Exercise: Your task is to transcribe all of the records exactly and leave out the pictures.

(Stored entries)
^^^^

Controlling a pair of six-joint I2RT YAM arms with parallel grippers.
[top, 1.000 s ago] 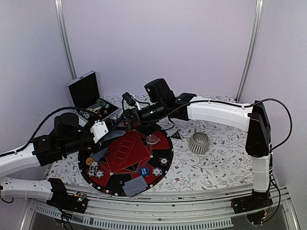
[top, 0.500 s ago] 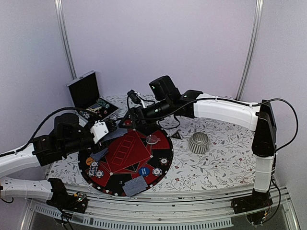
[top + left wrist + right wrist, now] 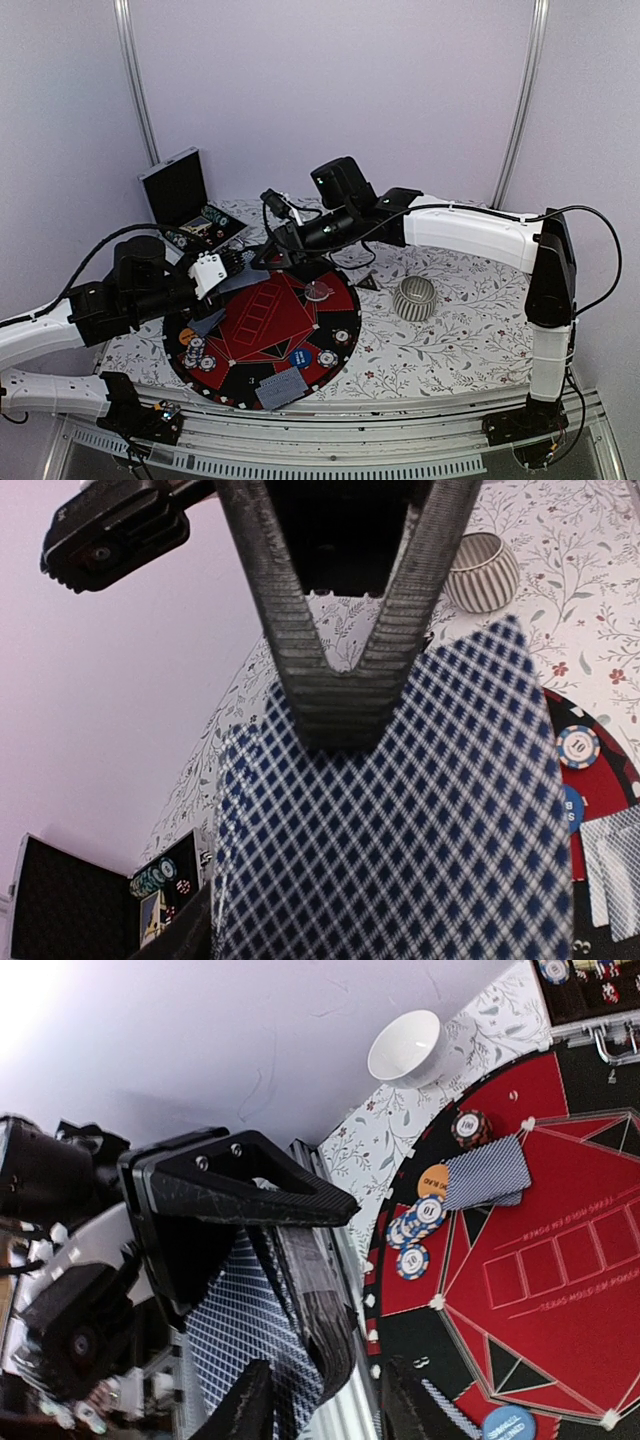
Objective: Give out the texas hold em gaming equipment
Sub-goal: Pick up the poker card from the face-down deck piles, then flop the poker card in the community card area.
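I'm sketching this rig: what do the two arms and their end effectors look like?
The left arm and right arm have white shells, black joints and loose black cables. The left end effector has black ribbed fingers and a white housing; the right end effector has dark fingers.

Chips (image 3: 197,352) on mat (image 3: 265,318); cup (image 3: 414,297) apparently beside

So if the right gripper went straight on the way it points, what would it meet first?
Probably the playing card that the left gripper holds in its jaws, right ahead and close; depth is unclear.
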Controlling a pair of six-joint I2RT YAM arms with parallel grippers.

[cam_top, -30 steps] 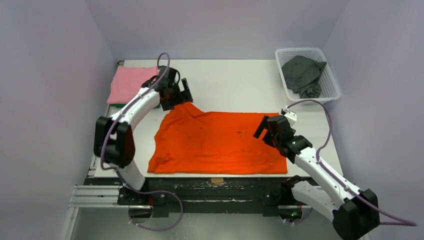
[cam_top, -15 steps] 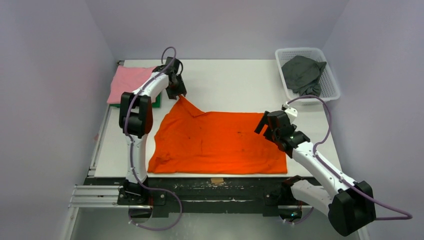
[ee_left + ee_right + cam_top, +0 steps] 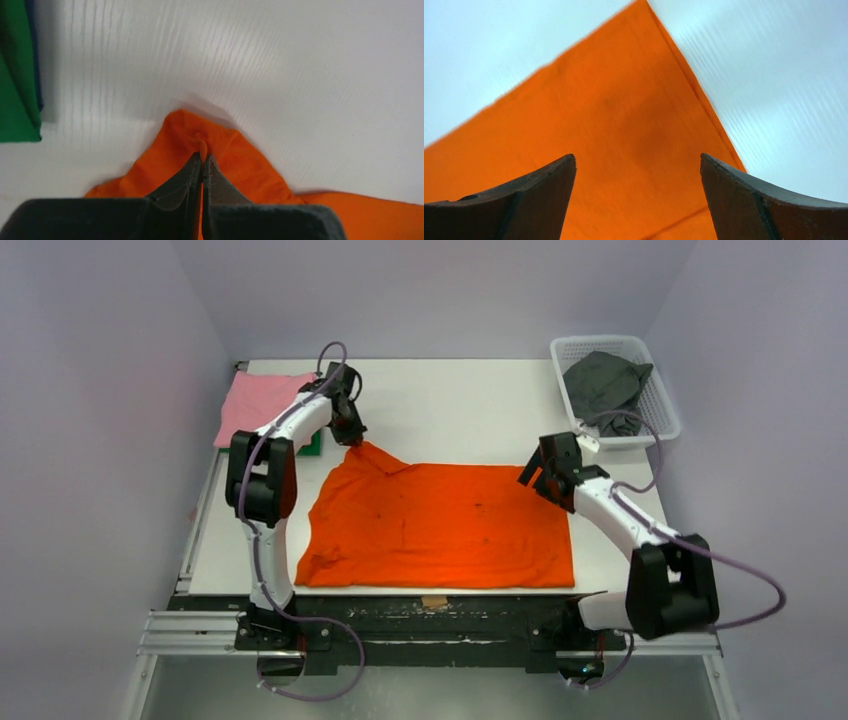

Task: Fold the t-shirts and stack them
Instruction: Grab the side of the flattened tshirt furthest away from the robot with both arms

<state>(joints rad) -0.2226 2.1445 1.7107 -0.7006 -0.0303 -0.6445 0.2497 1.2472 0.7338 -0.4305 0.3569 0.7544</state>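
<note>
white table (image 3: 470,410) between pale lilac walls (image 3: 100,390)

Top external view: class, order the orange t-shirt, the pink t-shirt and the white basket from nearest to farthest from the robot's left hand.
1. Orange t-shirt: its far-left corner is pinched in the left hand.
2. Pink t-shirt: folded, just left of that hand.
3. White basket: far-right corner, well across from it.
</note>
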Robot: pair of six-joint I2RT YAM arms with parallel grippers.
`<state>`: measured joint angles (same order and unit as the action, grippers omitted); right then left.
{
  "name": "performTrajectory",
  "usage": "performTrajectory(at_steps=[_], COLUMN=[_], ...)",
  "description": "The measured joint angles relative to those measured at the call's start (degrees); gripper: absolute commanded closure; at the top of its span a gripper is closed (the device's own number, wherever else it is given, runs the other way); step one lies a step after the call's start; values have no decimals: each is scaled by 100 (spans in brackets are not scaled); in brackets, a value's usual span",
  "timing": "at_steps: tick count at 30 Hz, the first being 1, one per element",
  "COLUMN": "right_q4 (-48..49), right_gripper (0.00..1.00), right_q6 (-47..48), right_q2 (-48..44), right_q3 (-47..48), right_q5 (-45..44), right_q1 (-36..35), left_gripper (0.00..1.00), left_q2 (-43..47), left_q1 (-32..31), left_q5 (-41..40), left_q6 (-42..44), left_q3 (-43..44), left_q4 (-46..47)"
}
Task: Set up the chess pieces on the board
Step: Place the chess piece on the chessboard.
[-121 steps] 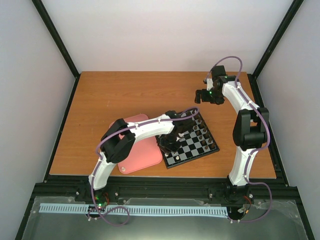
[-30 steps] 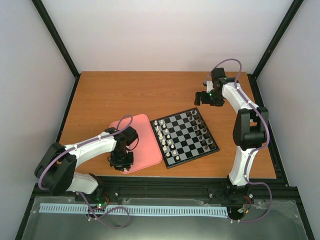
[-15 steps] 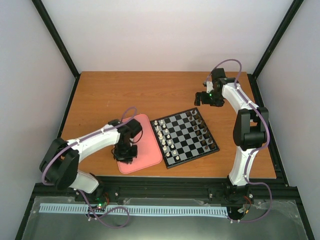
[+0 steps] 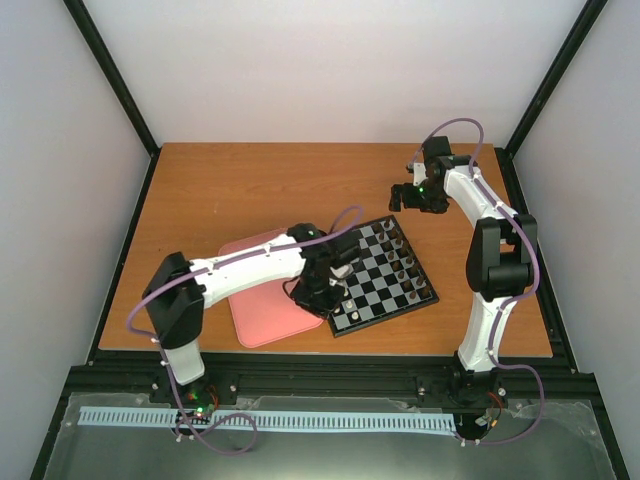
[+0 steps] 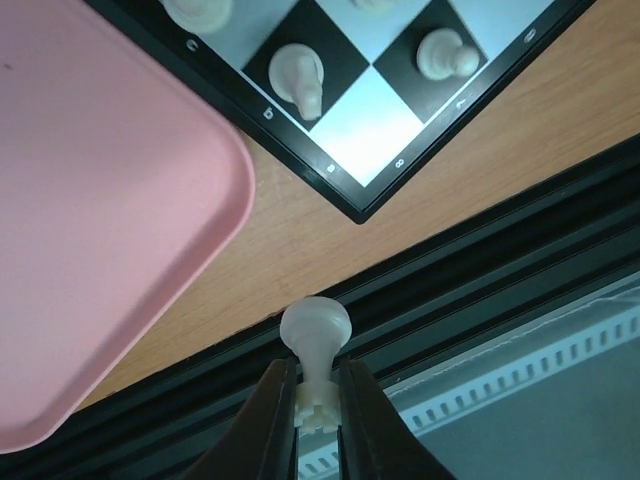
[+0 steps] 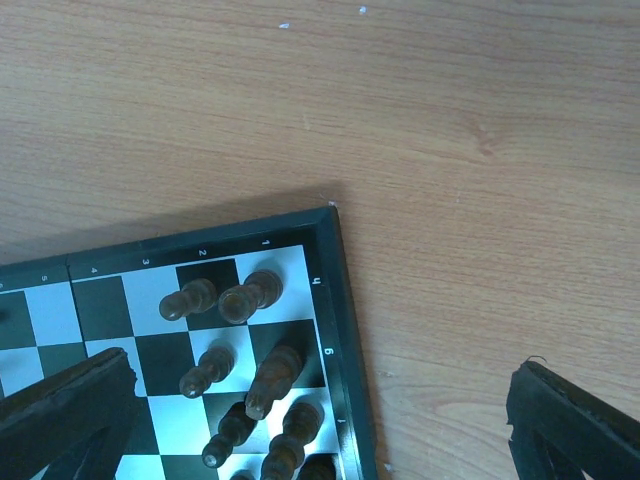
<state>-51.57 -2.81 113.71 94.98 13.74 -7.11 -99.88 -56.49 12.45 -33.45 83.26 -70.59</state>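
Observation:
The board (image 4: 375, 275) of black and silvery squares lies right of centre. Cream chess pieces (image 4: 323, 268) stand along its left side and dark pieces along its right. My left gripper (image 4: 322, 290) hovers at the board's near-left corner, shut on a cream chess piece (image 5: 313, 350) held by its base. In the left wrist view the board's corner (image 5: 365, 195) and two cream pieces (image 5: 300, 78) lie beyond the fingers. My right gripper (image 4: 412, 192) hangs open and empty behind the board's far corner (image 6: 340, 290), its fingertips (image 6: 70, 400) spread wide.
The pink tray (image 4: 268, 300) lies left of the board, partly under my left arm; its corner shows in the left wrist view (image 5: 110, 230). Dark brown pieces (image 6: 250, 295) crowd the board's far right corner. Black frame rails run along the table's near edge (image 4: 320, 375).
My left gripper has swung from over the pink tray rightward to the board's near-left corner, carrying a cream piece. The right arm has not moved.

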Motion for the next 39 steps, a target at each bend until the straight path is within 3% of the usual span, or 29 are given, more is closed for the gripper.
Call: performTrajectory(at_steps=[9,18,39], right_q4=[-4,-4,-2], right_gripper=[0,0,0], right_q6=[0,0,0], right_q2=[0,0,0], right_q3=[2,26,39], right_q5=[-81,-111,-107], right_q1=[0,0,0], left_gripper=[99,99,99], left_q2=[-682,-1600,-1652], left_q1=[-155,-286,-306], left_q5=[85,85,72], left_q6=[293,509,608], left_q3=[111,782,538], left_q4=[157,428,459])
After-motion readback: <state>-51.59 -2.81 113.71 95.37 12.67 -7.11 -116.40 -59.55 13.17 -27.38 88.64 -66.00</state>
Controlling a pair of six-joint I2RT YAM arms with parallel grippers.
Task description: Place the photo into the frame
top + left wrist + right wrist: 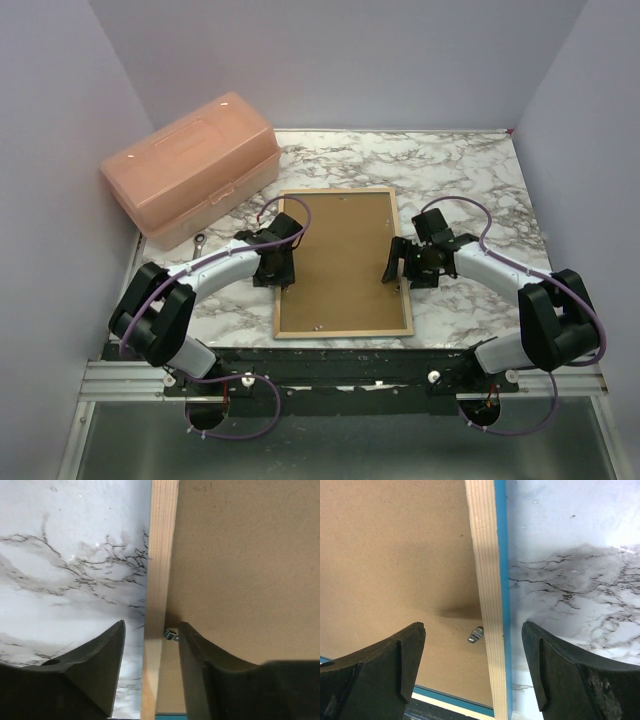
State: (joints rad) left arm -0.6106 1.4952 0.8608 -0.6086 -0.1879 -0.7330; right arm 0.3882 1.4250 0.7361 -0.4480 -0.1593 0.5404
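Far left: pink plastic box (190, 165), lid shut, no label readable from above. Small metal bit (200, 239) beside its near corner, too small to identify. Left claw (149, 626) is partly open and straddles the left rail of the frame (343, 192): one finger over the marble table (470, 180), the other over the brown backing board (345, 260). It grips nothing, and I can't tell whether the board-side finger touches the rail. A metal clip (171, 636) is half hidden behind that finger. The frame lies flat mid-table, pale wood side up, board filling the opening. The photo isn't visible in any view; can't tell if it's under the board. Right claw (472, 625) is wide open across the right rail with clear gaps on both sides, holding nothing. The blue face shows only as a thin strip on the rail's outer edge. A second clip (476, 635) is visible next to the rail. Finger bases are cut off in both wrist views. No brand or writing legible anywhere.
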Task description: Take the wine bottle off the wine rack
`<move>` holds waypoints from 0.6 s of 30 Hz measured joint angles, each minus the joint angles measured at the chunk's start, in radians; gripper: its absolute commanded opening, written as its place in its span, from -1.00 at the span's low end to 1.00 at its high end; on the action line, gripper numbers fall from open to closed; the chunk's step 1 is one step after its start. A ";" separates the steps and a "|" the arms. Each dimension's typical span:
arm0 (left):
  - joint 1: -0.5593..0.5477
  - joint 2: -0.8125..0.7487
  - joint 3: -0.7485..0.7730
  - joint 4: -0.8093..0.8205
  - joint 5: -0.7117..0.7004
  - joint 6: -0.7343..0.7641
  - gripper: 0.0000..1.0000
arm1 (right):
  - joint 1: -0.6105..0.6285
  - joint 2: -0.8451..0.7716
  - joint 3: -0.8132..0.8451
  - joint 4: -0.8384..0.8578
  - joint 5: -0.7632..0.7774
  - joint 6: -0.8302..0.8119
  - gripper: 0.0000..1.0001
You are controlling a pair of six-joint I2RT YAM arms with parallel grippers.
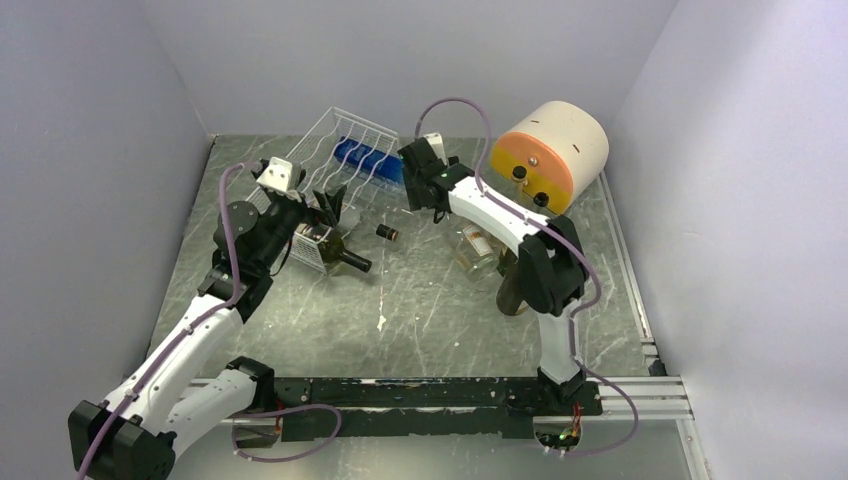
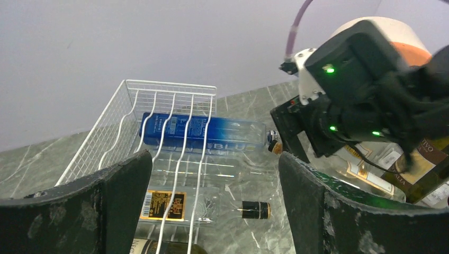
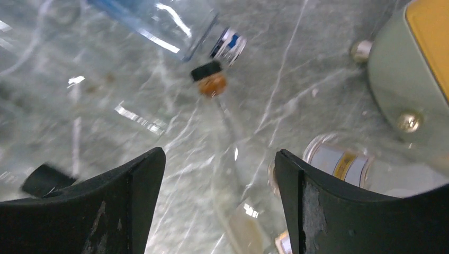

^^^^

Result for this task:
Controlling a pair of six-joint I2RT YAM arms with parallel grippers.
[top, 1.000 s ago] 
[top, 0.500 s ago] 
[top + left wrist + right wrist, now] 
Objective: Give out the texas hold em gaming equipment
Sub-goal: Pick up the poker card from the face-down deck piles, then flop the poker card in the community card area.
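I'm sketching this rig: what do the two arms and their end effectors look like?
The left arm and right arm have white shells, black joints and loose black cables. The left end effector has black ribbed fingers and a white housing; the right end effector has dark fingers.

Chips (image 3: 197,352) on mat (image 3: 265,318); cup (image 3: 414,297) apparently beside

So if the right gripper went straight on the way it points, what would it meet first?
Probably the playing card that the left gripper holds in its jaws, right ahead and close; depth is unclear.
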Controlling a pair of six-joint I2RT YAM arms with parallel grippers.

[cam_top, -30 steps] 
[cam_top, -15 steps] 
[ee_left + ee_right + cam_top, +0 steps] 

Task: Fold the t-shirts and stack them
Instruction: Grab the side of the flattened tshirt furthest away from the robot with both arms

<state>(joints rad) -0.2226 2.1445 1.7107 -0.7006 -0.0303 -0.6445 0.2497 1.2472 0.7338 -0.4305 0.3569 0.7544</state>
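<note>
white table (image 3: 470,410) between pale lilac walls (image 3: 100,390)

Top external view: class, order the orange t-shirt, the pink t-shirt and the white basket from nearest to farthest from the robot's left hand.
1. Orange t-shirt: its far-left corner is pinched in the left hand.
2. Pink t-shirt: folded, just left of that hand.
3. White basket: far-right corner, well across from it.
</note>
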Robot: pair of six-joint I2RT YAM arms with parallel grippers.
`<state>`: measured joint angles (same order and unit as the action, grippers omitted); right then left.
{
  "name": "performTrajectory",
  "usage": "performTrajectory(at_steps=[_], COLUMN=[_], ...)",
  "description": "The measured joint angles relative to those measured at the call's start (degrees); gripper: absolute commanded closure; at the top of its span a gripper is closed (the device's own number, wherever else it is given, runs the other way); step one lies a step after the call's start; values have no decimals: each is scaled by 100 (spans in brackets are not scaled); in brackets, a value's usual span",
  "timing": "at_steps: tick count at 30 Hz, the first being 1, one per element",
  "COLUMN": "right_q4 (-48..49), right_gripper (0.00..1.00), right_q6 (-47..48), right_q2 (-48..44), right_q3 (-47..48), right_q5 (-45..44), right_q1 (-36..35), left_gripper (0.00..1.00), left_q2 (-43..47), left_q1 (-32..31), left_q5 (-41..40), left_q6 (-42..44), left_q3 (-43..44), left_q4 (-46..47)"
}
Task: Set up the chess pieces on the board
Step: Place the chess piece on the chessboard.
[-121 steps] 
[-30 steps] 
[-15 steps] 
[+0 steps] 
[+0 steps] 
[+0 steps] 
<state>-51.57 -2.81 113.71 94.98 13.74 -7.11 -99.88 -56.49 12.45 -33.45 83.26 -70.59</state>
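Observation:
The board (image 4: 375, 275) of black and silvery squares lies right of centre. Cream chess pieces (image 4: 323, 268) stand along its left side and dark pieces along its right. My left gripper (image 4: 322, 290) hovers at the board's near-left corner, shut on a cream chess piece (image 5: 313, 350) held by its base. In the left wrist view the board's corner (image 5: 365, 195) and two cream pieces (image 5: 300, 78) lie beyond the fingers. My right gripper (image 4: 412, 192) hangs open and empty behind the board's far corner (image 6: 340, 290), its fingertips (image 6: 70, 400) spread wide.
The pink tray (image 4: 268, 300) lies left of the board, partly under my left arm; its corner shows in the left wrist view (image 5: 110, 230). Dark brown pieces (image 6: 250, 295) crowd the board's far right corner. Black frame rails run along the table's near edge (image 4: 320, 375).
My left gripper has swung from over the pink tray rightward to the board's near-left corner, carrying a cream piece. The right arm has not moved.
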
Motion for the next 39 steps, a target at each bend until the straight path is within 3% of the usual span, or 29 are given, more is closed for the gripper.
Call: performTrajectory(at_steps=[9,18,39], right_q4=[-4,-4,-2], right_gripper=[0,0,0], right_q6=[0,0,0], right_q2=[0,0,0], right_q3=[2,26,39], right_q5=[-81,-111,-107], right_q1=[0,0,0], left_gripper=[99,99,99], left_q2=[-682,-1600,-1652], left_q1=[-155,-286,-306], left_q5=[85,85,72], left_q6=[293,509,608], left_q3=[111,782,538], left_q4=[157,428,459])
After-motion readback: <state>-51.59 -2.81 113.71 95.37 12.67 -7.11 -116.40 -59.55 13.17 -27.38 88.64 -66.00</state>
Controlling a pair of six-joint I2RT YAM arms with parallel grippers.
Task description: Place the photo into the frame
top + left wrist + right wrist: 
State: (joints rad) left arm -0.6106 1.4952 0.8608 -0.6086 -0.1879 -0.7330; right arm 0.3882 1.4250 0.7361 -0.4480 -0.1593 0.5404
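Far left: pink plastic box (190, 165), lid shut, no label readable from above. Small metal bit (200, 239) beside its near corner, too small to identify. Left claw (149, 626) is partly open and straddles the left rail of the frame (343, 192): one finger over the marble table (470, 180), the other over the brown backing board (345, 260). It grips nothing, and I can't tell whether the board-side finger touches the rail. A metal clip (171, 636) is half hidden behind that finger. The frame lies flat mid-table, pale wood side up, board filling the opening. The photo isn't visible in any view; can't tell if it's under the board. Right claw (472, 625) is wide open across the right rail with clear gaps on both sides, holding nothing. The blue face shows only as a thin strip on the rail's outer edge. A second clip (476, 635) is visible next to the rail. Finger bases are cut off in both wrist views. No brand or writing legible anywhere.
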Task description: Take the wine bottle off the wine rack
`<move>` holds waypoints from 0.6 s of 30 Hz measured joint angles, each minus the joint angles measured at the chunk's start, in radians; gripper: its absolute commanded opening, written as its place in its span, from -1.00 at the span's low end to 1.00 at its high end; on the action line, gripper numbers fall from open to closed; the chunk's step 1 is one step after its start. A ";" separates the steps and a "|" the arms. Each dimension's typical span:
arm0 (left):
  - joint 1: -0.5593..0.5477
  - joint 2: -0.8125..0.7487
  - joint 3: -0.7485..0.7730
  - joint 4: -0.8093..0.8205
  - joint 5: -0.7117..0.7004
  - joint 6: -0.7343..0.7641
  - gripper: 0.0000..1.0000
arm1 (right):
  - joint 1: -0.6105..0.6285
  - joint 2: -0.8451..0.7716
  - joint 3: -0.8132..0.8451
  - joint 4: -0.8384..0.8578
  - joint 5: -0.7632..0.7774
  - joint 6: -0.8302..0.8119
  - gripper: 0.0000..1.0001
You are controlling a pair of six-joint I2RT YAM arms with parallel grippers.

What is written here forms the complete answer.